Sheehan learned about Wildmon from a Google search and quickly arranged a meeting. At Sheehan’s request, the Tupelo Public School District hired Wildmon in the spring as a consultant to work with Thomas. After seeing how much her son improved, Sheehan then encouraged Wildmon to open a clinic in town so that other children would benefit from his services.
“When you have a child who is nonverbal, such as Thomas, it is very difficult for the parents to know how to teach the child,” Sheehan said.
Six children are in individual three-month programs at Spectrum, and 12 more children are on a waiting list to begin services in January. Wildmon hopes to be able to admit all 12 students but will need more funding in order to hire another full-time therapist to his current staff of four.
He is applying for grant money for Parent Resources for Autism and Development Disabilities, the non-profit corporation that encompasses Spectrum, and currently has four fundraisers planned, including a bass fishing tournament Oct. 10.
One of the children Wildmon currently serves is 3-year-old Marly Gayle Kelly, who lost her ability to speak a year ago because of autism.
“The one-on-one therapy here was fantastic,” said Marlina Kelly, Marley Gayle’s mother. “It is doing wonders with our child.”
Kelly’s sister, Sharon Boudreaux, joined Wildmon’s staff as an ABA specialist. Kelly was so inspired by Wildmon’s work that she also joined the staff, as a volunteer receptionist.
“I will do whatever it takes for this place not to close,” Kelly said. “It has to work. Mark hears it from me all the time. I will do anything but leave. Don’t ask me to go.”
With such a high number of children affected with autism, the demands on Spectrum Educational Center will only grow, said Kay Mathews, executive director of the Regional Rehab Center.
She added that Wildmon’s clinic gives her a tremendous referral source.
“What Dr. Wildmon does can bring us another part of what these children need,” Mathews said. “It completes the picture.”
Wildmon also continues to work with school districts in the state, training teachers in ABA techniques and working with some special needs students. He uses all of the money he gets from that work in order to fund his non-profit.
Wildmon currently works with five school districts: Lee County, Tishomingo County, Copiah County, Tunica County and Harrison County, and also works with Thomas in the Tupelo Public Schools District.
He’s also advised the Tishomingo County District about renovating one of its buildings to better help some of its special education students.
“I just can’t measure what its worth for our district, not just for our students; he is able to comfort our parents,” said Debbie Walker, special education director for Tishomingo County Schools. “Our parents have lots of questions and he’s been able to ease a lot of their anxiety in ways we can’t because he is so knowledgeable in that area…
“They know they can rely on him to share his ideas, his knowledge and his advice. It is very comforting to know we have him.”
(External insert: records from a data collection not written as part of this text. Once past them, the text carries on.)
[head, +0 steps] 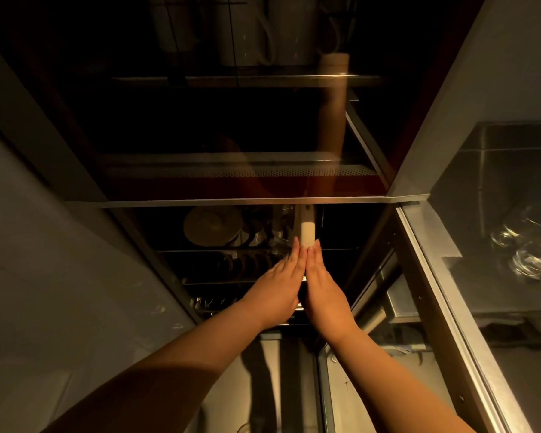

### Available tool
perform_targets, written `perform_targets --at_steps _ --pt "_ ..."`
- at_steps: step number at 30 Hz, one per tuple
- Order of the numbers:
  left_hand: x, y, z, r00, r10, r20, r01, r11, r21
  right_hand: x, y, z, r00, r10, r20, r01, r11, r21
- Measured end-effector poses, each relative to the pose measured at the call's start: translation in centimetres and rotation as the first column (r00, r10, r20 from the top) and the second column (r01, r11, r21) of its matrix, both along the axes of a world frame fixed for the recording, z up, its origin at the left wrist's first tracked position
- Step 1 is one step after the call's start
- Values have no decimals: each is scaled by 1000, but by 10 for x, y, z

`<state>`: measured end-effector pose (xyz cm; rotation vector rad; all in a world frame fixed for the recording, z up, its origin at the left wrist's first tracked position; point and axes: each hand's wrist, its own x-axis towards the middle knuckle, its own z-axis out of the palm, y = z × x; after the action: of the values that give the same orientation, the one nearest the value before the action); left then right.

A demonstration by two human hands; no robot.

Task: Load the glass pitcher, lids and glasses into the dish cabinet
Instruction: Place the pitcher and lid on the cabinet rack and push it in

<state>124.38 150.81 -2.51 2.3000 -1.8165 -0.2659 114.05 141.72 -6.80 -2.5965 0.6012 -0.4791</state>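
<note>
White lid (306, 234) stands on edge in the cabinet rack (263, 250), long axis running away from us — our left hand (278, 290) and right hand (324, 290) press it flat-fingered, equally near.

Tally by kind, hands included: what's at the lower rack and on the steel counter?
Bare hands: 2, left hand, right hand
White upright piece between their fingertips: 1
Pale round dish in rack: 1
Clear glasses on steel counter: 2
Total: 6
</note>
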Motion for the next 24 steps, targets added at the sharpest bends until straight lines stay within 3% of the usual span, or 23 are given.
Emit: perform_targets --at_steps 11,24 --pt "-8 -5 2 977 62 203 -84 991 103 2 -6 -2 988 23 -153 -41 993 -113" --pt "3 -14 -2 966 79 245 -112 986 120 13 -14 -1 980 67 -189 -90 990 -112"
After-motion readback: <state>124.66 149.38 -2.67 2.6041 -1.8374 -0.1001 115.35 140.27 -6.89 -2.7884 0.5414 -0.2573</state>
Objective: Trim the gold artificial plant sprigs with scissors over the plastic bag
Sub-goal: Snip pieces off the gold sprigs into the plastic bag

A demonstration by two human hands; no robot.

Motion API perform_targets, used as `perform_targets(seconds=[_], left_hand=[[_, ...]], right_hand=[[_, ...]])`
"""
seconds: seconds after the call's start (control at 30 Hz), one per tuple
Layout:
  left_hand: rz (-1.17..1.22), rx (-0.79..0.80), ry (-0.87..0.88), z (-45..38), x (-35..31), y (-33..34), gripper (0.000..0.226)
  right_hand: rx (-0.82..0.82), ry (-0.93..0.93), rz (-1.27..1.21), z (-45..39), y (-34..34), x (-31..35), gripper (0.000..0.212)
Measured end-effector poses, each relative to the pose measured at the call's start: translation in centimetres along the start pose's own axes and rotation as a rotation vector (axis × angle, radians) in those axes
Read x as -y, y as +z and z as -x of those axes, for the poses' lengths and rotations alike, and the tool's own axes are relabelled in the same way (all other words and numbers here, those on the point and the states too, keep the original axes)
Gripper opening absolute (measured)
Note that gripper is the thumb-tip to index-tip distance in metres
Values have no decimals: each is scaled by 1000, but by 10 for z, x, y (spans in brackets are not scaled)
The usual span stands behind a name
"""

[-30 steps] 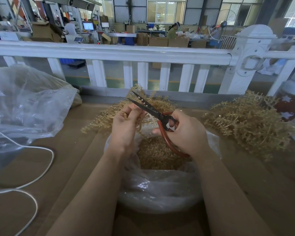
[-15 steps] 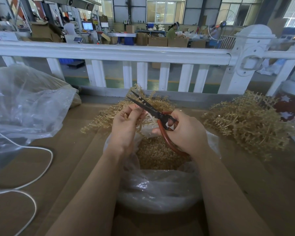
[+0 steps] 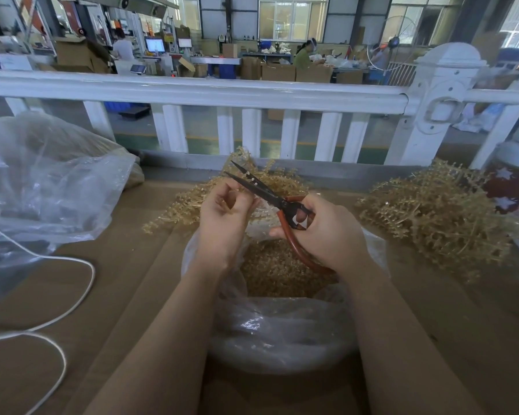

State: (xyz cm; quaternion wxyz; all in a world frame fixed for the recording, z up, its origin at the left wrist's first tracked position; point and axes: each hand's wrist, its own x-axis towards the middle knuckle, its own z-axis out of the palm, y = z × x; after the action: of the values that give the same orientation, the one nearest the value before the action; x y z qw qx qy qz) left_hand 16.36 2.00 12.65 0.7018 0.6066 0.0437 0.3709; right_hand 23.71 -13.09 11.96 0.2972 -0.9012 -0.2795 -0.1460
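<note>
Little had moved since the earlier frames: both hands stayed over the open plastic bag (image 3: 282, 333), and the scissors (image 3: 270, 194) kept the same slant, blades parted and pointing far-left. The left hand (image 3: 222, 217) had shifted only slightly, its fingers still curled and pinching a gold sprig (image 3: 189, 205) that trailed off to the left over the table. The right hand (image 3: 324, 232) still gripped the scissors by their reddish-brown handles, fingers through the loop. The blade tips lay just beyond the left fingertips, over the far heap of gold sprigs (image 3: 270, 178); whether the blades touched the pinched sprig could not be told.

The plastic bag sat at the near middle of the brown cardboard-covered table (image 3: 126, 295), its mouth rolled open, and held a mound of small gold trimmings (image 3: 276, 271) directly beneath the hands. A second, larger clear plastic bag (image 3: 48, 187) lay crumpled at the left; its contents were not clear through the film. A bigger pile of gold sprigs (image 3: 438, 217) rested on the table at the right, well apart from the bag. A white cord (image 3: 72, 301) looped across the near-left of the table. A white railing (image 3: 192, 91) ran along the far edge.
</note>
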Motion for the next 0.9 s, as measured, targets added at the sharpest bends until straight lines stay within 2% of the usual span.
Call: perform_targets(seconds=[0.23,0.53,0.9], left_hand=[[1,-4,19,0,-1,-1,13],[110,-30,-86,1,-6,4,14],[75,-8,-91,-1,-4,0,19]], right_hand=[[-6,10,-31,-1,-3,2,66],[14,38,-93,0,-1,5,71],[27,30,-139,2,0,5,70]])
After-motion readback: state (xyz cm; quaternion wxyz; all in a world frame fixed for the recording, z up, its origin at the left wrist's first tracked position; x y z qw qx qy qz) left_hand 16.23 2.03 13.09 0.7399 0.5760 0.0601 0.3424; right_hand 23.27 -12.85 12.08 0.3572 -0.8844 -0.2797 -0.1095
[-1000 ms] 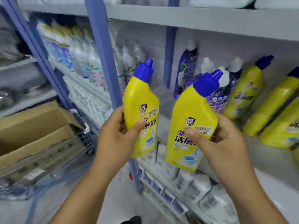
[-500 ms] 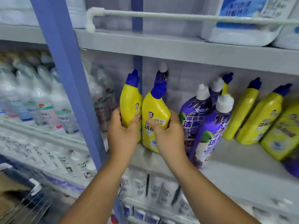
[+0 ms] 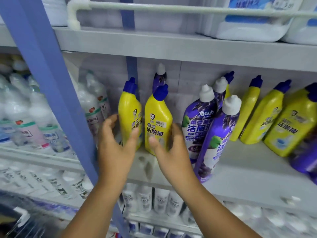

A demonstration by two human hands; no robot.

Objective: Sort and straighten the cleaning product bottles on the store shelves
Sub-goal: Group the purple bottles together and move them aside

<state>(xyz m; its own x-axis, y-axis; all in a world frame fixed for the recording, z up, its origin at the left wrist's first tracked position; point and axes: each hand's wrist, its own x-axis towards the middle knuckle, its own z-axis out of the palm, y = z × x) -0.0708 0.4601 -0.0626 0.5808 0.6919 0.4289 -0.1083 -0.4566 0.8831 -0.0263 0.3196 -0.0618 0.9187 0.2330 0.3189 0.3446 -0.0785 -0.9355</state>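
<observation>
Six yellow bottles on the middle shelf; perhaps five purple bottles, some partly hidden; two hands.

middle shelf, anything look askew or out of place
Yes. The purple bottles stand in the middle of the yellow ones, splitting them into two groups. The yellow bottles on the right lean over rather than standing upright. One purple bottle sits behind the two yellow bottles at the hands.
</observation>
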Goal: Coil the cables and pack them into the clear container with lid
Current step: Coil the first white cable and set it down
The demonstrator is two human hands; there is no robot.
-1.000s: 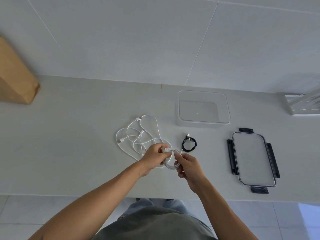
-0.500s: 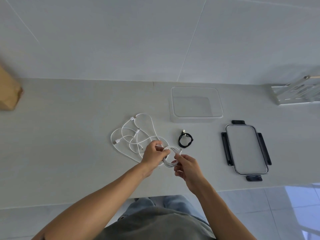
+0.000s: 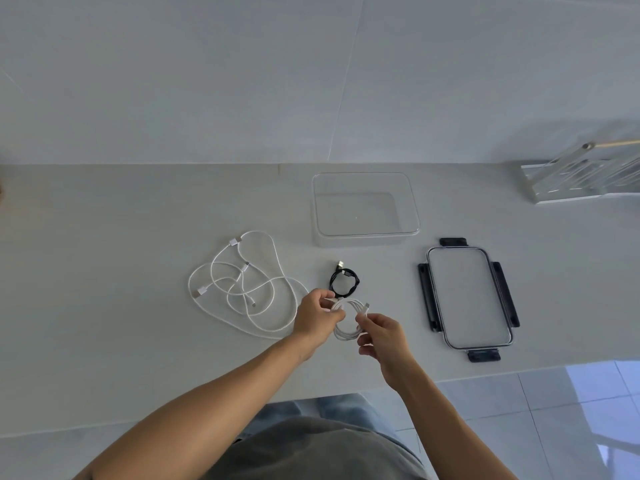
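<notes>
Right now both hands, left hand (image 3: 317, 318) and right hand (image 3: 382, 336), pinch a small white coil (image 3: 346, 332); loose cables (image 3: 242, 285) sprawl left of it, the box (image 3: 365, 239) beyond.

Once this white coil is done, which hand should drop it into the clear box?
Probably the right hand: it is nearer the clear container, which lies up and right of the white coil. The left hand is farther.

White cables (image 3: 242, 285) and a black cable coil (image 3: 344, 283) lie on a pale grey counter (image 3: 104, 271) beside a clear container (image 3: 365, 207) and its black-clipped lid (image 3: 469, 296).
</notes>
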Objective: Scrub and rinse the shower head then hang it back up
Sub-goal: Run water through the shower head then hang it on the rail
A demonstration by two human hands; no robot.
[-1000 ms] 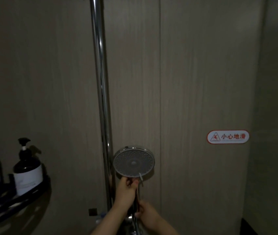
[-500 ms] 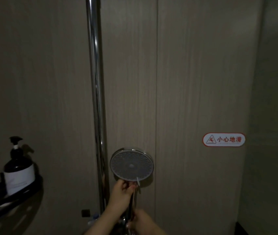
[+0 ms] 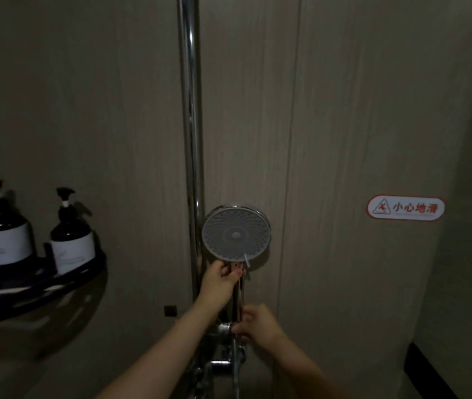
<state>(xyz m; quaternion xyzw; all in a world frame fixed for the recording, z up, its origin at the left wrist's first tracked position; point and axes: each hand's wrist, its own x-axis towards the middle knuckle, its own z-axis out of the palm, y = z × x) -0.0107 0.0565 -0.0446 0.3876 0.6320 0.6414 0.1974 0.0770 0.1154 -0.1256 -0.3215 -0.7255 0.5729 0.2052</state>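
Shower head [image 3: 236,233], at about 6 o'clock of centre, faces the camera with its round nozzle plate upright, just right of the vertical chrome riser pipe [image 3: 191,125]. The left hand [image 3: 219,280] has its grip closed round the top of the handle directly under the plate, thumb and fingers curled, probably to steady the head. The right hand [image 3: 257,323], at 6 o'clock of the left, has its fingers curled about the lower end of the handle by the chrome bracket [image 3: 224,329]; in this dim light I cannot tell whether it is seating the handle or only guiding it. The head thus appears to be at or just above its holder, suggesting the hanging-up step. At 3 o'clock a wall sign [image 3: 405,207] reads "小心地滑" beside a slip pictogram. At 9 o'clock two dark pump bottles [image 3: 69,237] stand on a corner shelf [image 3: 56,286]; their pale labels are illegible.
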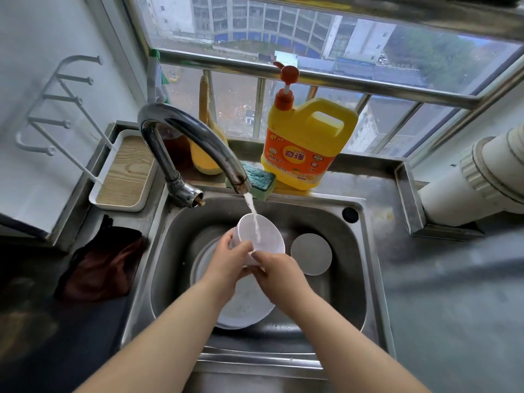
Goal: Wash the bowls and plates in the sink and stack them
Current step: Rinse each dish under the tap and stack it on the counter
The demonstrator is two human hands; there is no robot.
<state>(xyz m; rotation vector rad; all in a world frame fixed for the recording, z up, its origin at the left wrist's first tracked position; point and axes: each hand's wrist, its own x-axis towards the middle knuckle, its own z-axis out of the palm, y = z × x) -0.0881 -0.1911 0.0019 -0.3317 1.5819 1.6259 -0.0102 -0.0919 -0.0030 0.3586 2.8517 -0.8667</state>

Support Spectrum Educational Solutions
The non-profit learning center accepts monetary donations and also plans a series of fundraisers.
• Send donations to Parent Resources for Autism and Developmental Disabilities (PRADD) at 100 Parkgate Extended, Suite 2B, Tupelo, MS, 38801 or contact the center at (662) 821-2012.
• Anglers for Autism Charity Bass Fishing Tournament: 6 a.m. to 3 p.m, Oct. 10 at J.P. Coleman Boat Ramp. $35 entry fee per angler; two anglers per boat limit. Door prizes, games and payouts for winners. To enter call (662) 821-2012.

Applied Behavior Analysis
ABA is an approach that seeks to understand what motivates a person to learn and uses those motivations to modify behavior and teach new skills. It’s widely considered the most effective method of educating people with autism and other developmental disabilities.

Autism is developmental disorder that impairs behavior, social and communication skills and affects an estimated one in 150 children being born today.

Tupelo man is helping children with developmental disabilities.